Sardina, conforme con mi parecer, añadió:

-Por mi parte deseo que se acabe la guerra. Yo tomé las armas movido por un sentimiento vivísimo de odio a los invasores de la patria. Soy de Valdeaberuelo; diome el cielo abundante hacienda; heredé de mis abuelos un nombre, si no retumbante, honrado y respetado en todo el país, y vivía en el seno de una familia modesta, cuidando mis tierras, educando a mis hijos y haciendo todo el bien que en mi mano estaba. Mi anciano padre, retirado del trabajo y atención de la casa por su mucha edad, había puesto todo a mi cuidado. La paz, la felicidad de mi hogar fue turbada por esas hordas de salvajes franceses que en mal hora vinieron a España, y todo concluyó para mí en Julio de 1808, cuando apoderáronse del pueblo... Es el caso que yo volvía muy tranquilo del mercado de Meco, cuando me anunciaron que mi buen padre había sido asesinado por los gabachos y saqueada mi casa, incendiadas mis paneras... Aquí tiene usted la explicación de mi entrada en la partida.

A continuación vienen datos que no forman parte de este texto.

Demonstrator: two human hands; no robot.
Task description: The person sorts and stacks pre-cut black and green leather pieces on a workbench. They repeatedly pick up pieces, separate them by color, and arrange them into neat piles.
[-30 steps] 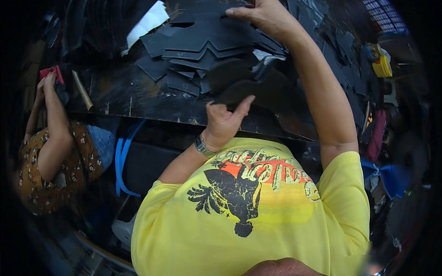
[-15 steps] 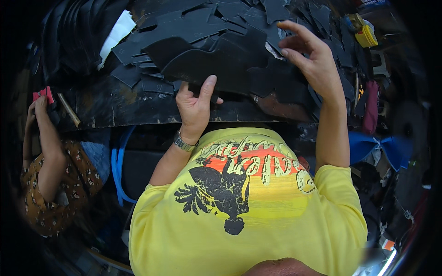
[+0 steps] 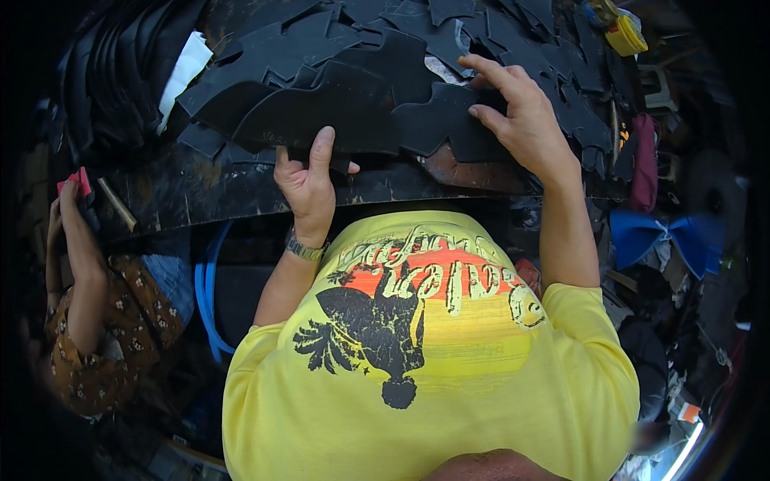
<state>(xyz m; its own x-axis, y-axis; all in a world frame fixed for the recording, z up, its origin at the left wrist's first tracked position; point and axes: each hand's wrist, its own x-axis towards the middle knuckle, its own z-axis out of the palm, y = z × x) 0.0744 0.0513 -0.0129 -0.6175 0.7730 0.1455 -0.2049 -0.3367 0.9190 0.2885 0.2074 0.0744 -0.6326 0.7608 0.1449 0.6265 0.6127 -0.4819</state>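
Left hand (image 3: 309, 188) pinches curved black sheet (image 3: 321, 116) at its near edge; right hand (image 3: 521, 120) splayed, holding nothing visible, by notched black piece (image 3: 439, 122); one-edge grip might let sheet slip

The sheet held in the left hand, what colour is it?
The sheet in the left hand is black, seen best in the head view.

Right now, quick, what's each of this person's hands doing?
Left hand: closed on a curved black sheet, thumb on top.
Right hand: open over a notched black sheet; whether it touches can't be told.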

Dijéronme que mi compadre Juan Martín andaba cazando franceses... Cogí mi trabuco y junteme a él... Hemos organizado entre los dos esta gran partida que ya es un ejército... Hemos dado batallas a los franceses; nos hemos cubierto de gloria... pero ¡ay!, él y yo no ambicionamos honores, ni grados ni riquezas, y sólo deseamos la paz, la felicidad de la patria, la concordia entre todos los españoles, para que nos sea lícito volver a nuestra labranza y al trabajo honrado y humilde de los campos, quees la mayor y única delicia en la tierra. Otros desean la guerra eterna, porque así cuadra a su natural inquieto, y me temo que éstos sean los más, lo cual me hace creer que, aun después de vencidos los franceses, todavía tendremos para un ratito.

-Pues yo -repuse-, aunque no tengo bienes de fortuna, ni nombre, ni porvenir alguno fuera de la carrera de las armas, siento muy poca afición a este género de existencia, y deseo que se acabe la guerra para pedir mi licencia y buscar la vida por camino más de mi gusto.

-¿Quiere usted hacerse labrador? Yo le daré tierras en arriendo -me dijo con bondad-, perdonándole el canon por dos o tres años. ¿Estamos en ello, amiguito?

-Reciba usted un millón de gracias dadas con el corazón, no con la boca -le dije-. Si alguna vez me hallo en el caso de utilizar, no esa generosidad que es demasiado grande, sino otra más pequeña, no vacilaré en acudir a hombre tan bondadoso.